■ HOW TO COMPLETE THIS TASK:
Repeat the stretch of entries below from the line with "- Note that" through the line with "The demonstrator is". Include both ends and add nothing.

■ SOURCE INFORMATION:
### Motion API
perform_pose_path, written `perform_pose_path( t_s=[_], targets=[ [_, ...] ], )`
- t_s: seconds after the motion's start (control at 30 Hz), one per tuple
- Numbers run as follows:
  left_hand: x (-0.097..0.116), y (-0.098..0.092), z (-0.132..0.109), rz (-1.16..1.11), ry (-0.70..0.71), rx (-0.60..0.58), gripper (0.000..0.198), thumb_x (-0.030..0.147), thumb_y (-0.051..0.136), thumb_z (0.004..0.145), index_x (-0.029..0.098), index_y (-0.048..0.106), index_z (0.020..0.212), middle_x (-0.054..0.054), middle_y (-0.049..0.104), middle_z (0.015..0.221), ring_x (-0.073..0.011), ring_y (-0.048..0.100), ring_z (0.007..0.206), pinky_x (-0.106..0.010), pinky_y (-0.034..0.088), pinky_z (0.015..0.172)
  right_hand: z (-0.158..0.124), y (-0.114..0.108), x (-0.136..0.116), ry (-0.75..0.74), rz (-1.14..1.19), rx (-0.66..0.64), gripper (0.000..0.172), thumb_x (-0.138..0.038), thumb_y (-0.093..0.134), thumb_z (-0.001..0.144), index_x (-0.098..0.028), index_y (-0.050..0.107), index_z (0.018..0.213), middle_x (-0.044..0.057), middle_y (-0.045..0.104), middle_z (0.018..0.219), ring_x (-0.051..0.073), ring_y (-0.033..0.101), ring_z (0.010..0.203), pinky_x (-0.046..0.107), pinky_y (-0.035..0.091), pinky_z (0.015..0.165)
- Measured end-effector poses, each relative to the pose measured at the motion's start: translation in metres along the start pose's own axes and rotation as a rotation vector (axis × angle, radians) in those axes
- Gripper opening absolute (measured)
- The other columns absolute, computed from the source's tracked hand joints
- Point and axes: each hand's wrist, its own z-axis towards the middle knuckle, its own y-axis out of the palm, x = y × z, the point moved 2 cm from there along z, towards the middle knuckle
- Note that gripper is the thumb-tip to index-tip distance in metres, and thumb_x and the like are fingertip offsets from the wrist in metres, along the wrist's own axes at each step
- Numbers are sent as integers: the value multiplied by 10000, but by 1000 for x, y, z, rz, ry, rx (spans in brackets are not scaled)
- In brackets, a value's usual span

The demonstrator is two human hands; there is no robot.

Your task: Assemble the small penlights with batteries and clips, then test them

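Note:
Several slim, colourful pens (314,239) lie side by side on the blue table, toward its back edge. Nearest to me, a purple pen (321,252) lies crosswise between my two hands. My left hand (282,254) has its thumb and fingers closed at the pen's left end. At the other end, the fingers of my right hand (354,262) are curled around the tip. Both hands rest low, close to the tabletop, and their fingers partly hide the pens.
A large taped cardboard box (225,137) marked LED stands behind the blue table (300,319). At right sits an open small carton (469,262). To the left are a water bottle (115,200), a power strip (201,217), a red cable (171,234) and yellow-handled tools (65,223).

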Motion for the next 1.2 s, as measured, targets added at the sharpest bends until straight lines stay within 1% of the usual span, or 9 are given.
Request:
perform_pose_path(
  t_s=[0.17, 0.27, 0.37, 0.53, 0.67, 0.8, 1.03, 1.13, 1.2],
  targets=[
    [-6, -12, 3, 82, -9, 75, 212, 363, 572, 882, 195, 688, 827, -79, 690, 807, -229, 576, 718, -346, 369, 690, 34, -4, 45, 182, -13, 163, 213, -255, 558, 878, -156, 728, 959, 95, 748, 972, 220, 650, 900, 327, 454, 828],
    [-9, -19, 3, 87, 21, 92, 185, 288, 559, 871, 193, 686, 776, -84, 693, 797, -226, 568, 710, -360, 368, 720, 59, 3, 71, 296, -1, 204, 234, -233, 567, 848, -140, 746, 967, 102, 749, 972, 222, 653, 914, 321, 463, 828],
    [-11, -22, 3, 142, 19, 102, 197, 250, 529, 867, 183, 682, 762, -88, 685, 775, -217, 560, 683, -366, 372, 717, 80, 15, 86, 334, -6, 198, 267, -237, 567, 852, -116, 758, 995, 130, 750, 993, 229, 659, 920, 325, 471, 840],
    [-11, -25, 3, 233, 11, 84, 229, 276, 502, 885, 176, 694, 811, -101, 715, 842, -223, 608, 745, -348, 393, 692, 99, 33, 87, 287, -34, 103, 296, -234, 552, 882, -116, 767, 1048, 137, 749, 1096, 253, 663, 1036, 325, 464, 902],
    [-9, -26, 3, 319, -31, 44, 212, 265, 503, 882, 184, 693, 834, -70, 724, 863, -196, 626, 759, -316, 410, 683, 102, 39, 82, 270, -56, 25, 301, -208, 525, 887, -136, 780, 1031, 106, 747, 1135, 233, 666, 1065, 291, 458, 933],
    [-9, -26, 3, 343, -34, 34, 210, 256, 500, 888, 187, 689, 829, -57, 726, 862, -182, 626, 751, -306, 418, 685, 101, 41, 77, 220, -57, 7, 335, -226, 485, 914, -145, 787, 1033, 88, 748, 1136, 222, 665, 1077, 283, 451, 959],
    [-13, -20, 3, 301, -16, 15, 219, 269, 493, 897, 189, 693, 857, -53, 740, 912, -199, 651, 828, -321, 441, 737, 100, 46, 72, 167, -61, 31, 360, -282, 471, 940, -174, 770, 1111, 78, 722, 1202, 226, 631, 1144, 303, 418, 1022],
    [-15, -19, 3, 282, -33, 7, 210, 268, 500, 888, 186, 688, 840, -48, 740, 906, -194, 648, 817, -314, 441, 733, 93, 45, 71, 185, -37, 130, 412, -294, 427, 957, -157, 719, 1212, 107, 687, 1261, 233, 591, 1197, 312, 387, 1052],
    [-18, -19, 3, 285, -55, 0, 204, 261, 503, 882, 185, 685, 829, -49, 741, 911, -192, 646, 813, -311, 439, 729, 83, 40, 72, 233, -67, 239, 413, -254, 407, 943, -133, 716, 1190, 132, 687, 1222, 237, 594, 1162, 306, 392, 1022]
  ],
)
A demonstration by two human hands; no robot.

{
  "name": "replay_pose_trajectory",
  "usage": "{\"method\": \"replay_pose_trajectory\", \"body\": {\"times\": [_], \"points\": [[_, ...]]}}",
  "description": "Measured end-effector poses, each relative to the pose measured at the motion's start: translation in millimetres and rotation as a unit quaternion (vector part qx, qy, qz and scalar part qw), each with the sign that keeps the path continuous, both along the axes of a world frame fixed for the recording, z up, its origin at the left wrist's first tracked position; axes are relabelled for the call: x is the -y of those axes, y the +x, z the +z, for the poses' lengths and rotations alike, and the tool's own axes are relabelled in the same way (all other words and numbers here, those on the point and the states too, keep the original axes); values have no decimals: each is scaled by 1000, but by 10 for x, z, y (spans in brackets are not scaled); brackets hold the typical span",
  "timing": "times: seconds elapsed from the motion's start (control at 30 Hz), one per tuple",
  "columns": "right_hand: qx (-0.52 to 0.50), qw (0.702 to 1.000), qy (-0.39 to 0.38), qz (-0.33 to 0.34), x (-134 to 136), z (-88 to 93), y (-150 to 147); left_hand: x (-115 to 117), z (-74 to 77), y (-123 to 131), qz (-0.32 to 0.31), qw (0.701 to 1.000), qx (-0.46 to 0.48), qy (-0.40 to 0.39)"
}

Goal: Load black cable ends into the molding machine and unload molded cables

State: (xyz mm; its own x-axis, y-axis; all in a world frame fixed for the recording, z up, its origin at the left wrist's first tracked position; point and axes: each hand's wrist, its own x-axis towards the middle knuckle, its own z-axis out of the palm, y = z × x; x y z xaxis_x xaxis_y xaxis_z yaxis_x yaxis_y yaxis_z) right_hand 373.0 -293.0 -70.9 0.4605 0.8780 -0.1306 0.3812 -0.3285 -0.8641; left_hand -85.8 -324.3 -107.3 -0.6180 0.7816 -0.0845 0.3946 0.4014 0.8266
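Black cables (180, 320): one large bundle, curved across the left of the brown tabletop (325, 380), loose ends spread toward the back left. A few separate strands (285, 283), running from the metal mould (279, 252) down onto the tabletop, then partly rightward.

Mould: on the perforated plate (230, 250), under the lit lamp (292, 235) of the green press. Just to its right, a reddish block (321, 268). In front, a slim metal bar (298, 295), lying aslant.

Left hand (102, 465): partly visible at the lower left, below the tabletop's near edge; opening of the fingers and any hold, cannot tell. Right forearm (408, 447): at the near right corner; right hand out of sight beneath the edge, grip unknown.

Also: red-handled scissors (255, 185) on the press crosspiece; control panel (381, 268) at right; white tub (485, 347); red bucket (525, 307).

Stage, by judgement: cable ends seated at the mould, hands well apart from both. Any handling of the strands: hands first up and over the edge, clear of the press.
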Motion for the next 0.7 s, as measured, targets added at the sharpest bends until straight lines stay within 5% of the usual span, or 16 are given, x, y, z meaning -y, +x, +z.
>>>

■ EXERCISE SOLUTION:
- Note that gripper is the thumb-tip to index-tip distance in metres, and thumb_x and the like are fingertip offsets from the wrist in metres, along the wrist's own axes at each step
- Numbers are sent as integers: the value multiplied by 10000, but by 1000 for x, y, z, rz, ry, rx (spans in brackets are not scaled)
- In brackets, a value's usual span

The demonstrator is two human hands; there is no robot.

Work on this exercise is complete, and nothing remains.